With full bellies, we were glad the dessert menu followed. While I would have loved to worth through the entire menu, I would have lost the challenge.
With just four options to select from, you would have thought this would have been an easy choice. Alas, not. The assorted gelato was the safe choice for fussy eaters. As a chocolate lover, ‘The World’ sounded like my ideal dish, served with peanut butter ganache, Valrhona chocolate mousse and salted caramel ice cream.
Marlon advised against the dense dessert, despite its fun presentation (as you can see in the video below).
— Nick Weir (@NickWeirShowbiz) May 11, 2016
Instead, he recommended the ‘Forbidden Apple’ served with raspberry Crémeux, brown butter crumble, and yoghurt ice cream. He also raved about the clean flavours of the ‘Dream Sundae’, where sharp blackcurrant sorbet met luscious Tahitian vanilla gelato and marshmallow. So we ordered one of each to share.
The apple stole the award for the best-presented dessert. A mousse-filled jelly-like apple looked far denser than it was. The sundae meanwhile was served inside what looked like a hollowed-out rock. Red sugar-work sat atop of light marshmallow, with the sorbet and ice cream hidden underneath.

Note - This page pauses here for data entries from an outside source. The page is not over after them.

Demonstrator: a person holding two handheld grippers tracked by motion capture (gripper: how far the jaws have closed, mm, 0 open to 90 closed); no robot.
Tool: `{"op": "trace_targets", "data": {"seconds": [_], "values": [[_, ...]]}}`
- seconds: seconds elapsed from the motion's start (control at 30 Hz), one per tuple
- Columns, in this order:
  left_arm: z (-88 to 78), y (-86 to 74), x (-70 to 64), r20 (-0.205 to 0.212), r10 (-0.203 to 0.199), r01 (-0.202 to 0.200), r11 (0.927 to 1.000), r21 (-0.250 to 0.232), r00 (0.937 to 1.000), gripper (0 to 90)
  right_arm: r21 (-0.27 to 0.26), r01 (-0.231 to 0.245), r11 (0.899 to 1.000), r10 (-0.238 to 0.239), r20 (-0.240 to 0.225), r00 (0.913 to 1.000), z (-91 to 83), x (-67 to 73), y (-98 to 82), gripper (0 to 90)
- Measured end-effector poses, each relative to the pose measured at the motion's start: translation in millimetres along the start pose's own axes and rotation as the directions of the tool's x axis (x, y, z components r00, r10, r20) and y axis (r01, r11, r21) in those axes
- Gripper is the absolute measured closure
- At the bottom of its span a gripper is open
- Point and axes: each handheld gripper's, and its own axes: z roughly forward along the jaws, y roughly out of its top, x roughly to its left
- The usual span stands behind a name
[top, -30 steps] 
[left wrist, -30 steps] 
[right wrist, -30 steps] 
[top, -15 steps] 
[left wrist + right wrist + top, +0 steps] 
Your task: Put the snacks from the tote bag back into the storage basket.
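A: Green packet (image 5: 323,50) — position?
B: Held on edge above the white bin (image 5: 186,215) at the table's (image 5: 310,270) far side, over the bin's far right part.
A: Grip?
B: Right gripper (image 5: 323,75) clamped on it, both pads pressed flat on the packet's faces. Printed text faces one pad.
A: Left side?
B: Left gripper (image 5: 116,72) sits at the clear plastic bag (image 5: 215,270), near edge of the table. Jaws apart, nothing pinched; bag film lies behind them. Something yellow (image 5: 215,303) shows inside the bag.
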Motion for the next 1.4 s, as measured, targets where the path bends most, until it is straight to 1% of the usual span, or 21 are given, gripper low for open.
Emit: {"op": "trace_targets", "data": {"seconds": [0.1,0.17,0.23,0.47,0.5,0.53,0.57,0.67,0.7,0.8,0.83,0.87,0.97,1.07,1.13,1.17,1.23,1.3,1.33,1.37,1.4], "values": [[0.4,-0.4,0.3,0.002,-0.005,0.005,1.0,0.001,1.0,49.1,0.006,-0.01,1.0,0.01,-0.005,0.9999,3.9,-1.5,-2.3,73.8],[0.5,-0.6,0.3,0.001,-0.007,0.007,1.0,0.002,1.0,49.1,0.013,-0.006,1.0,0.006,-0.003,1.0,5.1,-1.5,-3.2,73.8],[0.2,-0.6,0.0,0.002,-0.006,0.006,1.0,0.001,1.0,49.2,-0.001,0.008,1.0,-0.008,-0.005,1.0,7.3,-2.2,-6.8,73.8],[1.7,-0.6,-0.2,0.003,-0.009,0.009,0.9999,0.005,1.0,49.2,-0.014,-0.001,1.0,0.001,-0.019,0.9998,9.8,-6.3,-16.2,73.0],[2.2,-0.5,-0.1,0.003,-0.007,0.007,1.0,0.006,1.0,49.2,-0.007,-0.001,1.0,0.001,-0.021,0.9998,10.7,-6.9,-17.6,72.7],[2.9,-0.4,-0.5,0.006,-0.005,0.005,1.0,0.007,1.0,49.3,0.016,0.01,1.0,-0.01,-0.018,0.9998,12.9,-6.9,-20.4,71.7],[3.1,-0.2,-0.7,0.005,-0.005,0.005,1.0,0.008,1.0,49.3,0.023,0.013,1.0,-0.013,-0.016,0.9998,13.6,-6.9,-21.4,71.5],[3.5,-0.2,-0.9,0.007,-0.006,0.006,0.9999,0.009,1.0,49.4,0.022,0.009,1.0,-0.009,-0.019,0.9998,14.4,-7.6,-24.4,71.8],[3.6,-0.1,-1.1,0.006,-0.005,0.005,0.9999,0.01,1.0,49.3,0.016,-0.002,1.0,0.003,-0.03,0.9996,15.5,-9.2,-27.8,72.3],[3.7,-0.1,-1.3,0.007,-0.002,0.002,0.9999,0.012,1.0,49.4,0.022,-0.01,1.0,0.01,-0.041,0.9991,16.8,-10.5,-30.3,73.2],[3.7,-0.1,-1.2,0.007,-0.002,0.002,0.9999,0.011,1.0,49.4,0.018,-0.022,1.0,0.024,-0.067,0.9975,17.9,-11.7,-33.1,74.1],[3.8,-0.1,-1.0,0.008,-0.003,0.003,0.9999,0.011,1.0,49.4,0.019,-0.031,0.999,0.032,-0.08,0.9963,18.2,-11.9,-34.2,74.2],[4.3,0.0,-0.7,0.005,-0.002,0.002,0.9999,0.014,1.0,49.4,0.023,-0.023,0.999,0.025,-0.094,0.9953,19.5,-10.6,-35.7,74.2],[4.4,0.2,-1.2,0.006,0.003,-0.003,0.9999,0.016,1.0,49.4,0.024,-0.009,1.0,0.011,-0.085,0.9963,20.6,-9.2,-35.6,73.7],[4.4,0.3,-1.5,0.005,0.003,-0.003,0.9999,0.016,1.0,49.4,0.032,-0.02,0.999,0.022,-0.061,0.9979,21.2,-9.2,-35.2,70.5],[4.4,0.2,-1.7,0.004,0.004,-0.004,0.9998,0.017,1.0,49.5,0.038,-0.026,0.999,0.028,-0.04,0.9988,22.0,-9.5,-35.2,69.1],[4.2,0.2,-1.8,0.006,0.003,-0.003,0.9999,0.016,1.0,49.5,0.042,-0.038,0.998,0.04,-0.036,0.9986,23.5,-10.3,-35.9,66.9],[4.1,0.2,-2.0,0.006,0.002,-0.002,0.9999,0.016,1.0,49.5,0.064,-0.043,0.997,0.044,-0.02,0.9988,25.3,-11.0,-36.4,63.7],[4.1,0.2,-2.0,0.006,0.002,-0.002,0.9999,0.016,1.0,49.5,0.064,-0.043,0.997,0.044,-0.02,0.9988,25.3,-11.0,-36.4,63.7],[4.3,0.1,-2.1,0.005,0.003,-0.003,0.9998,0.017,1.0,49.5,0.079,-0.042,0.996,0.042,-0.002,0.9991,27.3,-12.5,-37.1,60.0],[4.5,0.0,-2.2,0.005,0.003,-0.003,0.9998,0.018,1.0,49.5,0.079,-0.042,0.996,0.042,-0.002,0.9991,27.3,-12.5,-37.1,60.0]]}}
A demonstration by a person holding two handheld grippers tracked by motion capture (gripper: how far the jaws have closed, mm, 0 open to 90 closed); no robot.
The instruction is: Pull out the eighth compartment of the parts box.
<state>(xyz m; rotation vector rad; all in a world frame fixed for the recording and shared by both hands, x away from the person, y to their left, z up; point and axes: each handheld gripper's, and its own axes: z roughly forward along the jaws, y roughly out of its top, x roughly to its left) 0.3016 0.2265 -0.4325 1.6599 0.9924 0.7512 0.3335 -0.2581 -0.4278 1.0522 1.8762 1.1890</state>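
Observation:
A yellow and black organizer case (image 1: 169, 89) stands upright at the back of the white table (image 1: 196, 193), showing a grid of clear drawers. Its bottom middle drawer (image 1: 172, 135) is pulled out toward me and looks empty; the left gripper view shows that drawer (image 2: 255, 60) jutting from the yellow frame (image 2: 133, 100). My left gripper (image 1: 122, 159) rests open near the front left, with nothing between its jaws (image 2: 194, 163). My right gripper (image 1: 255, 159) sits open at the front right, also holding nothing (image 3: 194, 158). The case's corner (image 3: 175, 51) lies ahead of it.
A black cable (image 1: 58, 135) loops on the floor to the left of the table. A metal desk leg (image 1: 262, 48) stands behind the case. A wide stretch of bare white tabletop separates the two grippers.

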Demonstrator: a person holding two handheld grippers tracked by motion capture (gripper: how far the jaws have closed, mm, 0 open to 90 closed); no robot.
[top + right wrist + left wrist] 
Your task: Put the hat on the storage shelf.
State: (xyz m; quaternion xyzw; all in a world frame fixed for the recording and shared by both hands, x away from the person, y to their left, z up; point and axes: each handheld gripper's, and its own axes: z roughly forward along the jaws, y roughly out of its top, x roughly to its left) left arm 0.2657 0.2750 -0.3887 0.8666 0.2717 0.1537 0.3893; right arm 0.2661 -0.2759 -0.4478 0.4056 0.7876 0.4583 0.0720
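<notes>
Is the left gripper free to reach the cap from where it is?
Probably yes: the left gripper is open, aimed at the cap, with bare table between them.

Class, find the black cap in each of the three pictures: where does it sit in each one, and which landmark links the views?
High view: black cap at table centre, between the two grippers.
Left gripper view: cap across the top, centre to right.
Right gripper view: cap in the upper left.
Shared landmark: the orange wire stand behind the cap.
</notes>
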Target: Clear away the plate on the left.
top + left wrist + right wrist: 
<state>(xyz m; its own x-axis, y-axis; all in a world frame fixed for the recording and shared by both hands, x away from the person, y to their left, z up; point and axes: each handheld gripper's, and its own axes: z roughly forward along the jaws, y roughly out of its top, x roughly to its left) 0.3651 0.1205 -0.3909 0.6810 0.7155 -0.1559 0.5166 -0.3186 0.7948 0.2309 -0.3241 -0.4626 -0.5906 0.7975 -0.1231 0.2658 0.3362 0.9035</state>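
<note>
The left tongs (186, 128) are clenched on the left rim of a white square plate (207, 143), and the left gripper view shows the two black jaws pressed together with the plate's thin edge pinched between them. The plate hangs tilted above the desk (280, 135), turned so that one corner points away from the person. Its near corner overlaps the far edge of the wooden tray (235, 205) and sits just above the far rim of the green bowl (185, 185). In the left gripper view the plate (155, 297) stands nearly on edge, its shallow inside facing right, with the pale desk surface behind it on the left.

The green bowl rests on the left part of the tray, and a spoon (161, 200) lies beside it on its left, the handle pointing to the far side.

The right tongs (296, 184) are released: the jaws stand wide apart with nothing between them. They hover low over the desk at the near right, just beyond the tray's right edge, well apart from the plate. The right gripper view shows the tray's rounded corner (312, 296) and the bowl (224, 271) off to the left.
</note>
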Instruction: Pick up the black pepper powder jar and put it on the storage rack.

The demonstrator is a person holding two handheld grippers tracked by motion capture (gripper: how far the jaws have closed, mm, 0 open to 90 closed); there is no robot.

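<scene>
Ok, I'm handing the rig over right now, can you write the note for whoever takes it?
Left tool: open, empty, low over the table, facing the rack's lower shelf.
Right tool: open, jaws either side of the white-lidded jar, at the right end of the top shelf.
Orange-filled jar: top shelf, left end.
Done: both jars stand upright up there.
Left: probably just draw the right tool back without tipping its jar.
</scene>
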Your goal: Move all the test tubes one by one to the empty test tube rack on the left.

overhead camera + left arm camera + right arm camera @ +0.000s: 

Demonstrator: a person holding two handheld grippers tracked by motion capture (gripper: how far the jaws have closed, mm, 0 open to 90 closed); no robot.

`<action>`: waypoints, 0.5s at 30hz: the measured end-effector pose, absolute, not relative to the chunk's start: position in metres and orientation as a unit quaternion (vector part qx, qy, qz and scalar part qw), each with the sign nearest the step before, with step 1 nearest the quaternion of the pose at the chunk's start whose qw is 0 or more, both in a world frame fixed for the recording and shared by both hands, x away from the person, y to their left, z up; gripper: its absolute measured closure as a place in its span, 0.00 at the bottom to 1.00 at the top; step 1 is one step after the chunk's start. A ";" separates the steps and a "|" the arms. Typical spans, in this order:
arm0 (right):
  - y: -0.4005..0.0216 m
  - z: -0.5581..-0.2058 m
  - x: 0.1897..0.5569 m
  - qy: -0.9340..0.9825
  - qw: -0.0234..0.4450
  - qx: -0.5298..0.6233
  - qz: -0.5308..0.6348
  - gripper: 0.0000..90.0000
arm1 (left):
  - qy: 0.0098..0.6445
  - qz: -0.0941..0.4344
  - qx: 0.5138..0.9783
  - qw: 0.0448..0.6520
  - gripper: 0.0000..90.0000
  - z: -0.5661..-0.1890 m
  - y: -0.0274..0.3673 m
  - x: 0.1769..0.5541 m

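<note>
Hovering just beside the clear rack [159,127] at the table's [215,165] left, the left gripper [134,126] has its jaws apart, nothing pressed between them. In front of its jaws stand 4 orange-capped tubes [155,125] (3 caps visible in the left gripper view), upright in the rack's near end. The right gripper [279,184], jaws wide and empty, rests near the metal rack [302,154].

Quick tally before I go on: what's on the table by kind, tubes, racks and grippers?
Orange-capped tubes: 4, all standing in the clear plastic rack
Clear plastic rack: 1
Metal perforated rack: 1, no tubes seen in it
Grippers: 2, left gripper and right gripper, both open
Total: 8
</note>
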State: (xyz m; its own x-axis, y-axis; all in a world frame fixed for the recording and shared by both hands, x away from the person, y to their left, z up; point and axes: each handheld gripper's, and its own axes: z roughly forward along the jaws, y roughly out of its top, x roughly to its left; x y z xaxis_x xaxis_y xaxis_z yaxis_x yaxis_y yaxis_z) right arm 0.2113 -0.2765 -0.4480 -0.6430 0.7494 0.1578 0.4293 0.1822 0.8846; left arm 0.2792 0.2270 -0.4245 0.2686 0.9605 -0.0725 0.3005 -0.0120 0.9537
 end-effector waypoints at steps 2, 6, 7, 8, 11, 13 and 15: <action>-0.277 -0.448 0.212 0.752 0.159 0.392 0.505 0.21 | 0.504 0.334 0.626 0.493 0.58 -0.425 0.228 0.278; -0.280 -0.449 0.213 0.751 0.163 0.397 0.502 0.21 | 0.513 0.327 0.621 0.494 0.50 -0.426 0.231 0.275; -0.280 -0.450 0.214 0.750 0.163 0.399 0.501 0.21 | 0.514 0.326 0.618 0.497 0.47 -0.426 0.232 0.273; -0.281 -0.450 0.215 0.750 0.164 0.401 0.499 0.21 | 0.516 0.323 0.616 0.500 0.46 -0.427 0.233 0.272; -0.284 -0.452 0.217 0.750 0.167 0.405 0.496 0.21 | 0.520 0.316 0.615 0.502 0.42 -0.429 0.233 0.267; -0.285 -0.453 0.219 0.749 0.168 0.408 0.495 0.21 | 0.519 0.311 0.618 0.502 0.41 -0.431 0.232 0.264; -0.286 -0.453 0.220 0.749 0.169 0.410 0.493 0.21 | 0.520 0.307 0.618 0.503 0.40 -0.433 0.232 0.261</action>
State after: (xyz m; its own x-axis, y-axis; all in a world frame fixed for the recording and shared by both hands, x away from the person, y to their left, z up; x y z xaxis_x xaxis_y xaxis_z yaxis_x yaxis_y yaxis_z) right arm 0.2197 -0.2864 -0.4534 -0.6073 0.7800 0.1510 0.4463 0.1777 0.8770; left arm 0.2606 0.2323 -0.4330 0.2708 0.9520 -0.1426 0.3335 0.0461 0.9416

Both offered clean flavours, and while they looked dense and decadent, they were very light and the perfect way to complete the dining experience.
Is it worth visiting?
Royal Caribbean’s flagship whimsical restaurant has morphed from Quantum-class ships for life aboard the world’s biggest cruise ship. In the process, a clean and modern interpretation replaced the cosy, intimate and creative décor that exuded a warm ambience. The lofty and spacious venue lacked magic, sparkle, and whimsy.
Thankfully the food stood on its own, and the exuberant and attentive service helped to instil a little mystery into the proceedings.
Food lovers should book into Wonderland at least once on a cruise to experience the very best culinary creativity Royal Caribbean has to offer. The expansive menu and the tantalising options will leave you wishing the cruise line offered smaller tasting platters so you can try every single dish.
Fussy eaters should not write off booking a table here either. While it is too easy to label Wonderland as somewhere that just serves ‘fancy’ food, there are familiar dishes on the menu that will appeal to everyone. Take the heavenly beef dish for example which was beautifully tender and flavoursome. This dish alone is worth a try. Trust me; you will not leave disappointed.
Wondering about the price?
A meal at Wonderland on Harmony of the Seas costs $45 (≈ £33) per person – good value for the service and quality of food. With limited seating available this is one restaurant you will need to pre-book.
Have you tried Wonderland on a Royal Caribbean ship yet? What did you make of it? Leave a comment below.
Disclosure: I paid for this cruise holiday in full, together with transportation to and from the port. Royal Caribbean kindly supplied WiFi access, a meal for two in Wonderland and $100 on-board credit to cover incidentals. The opinions in this article are my own.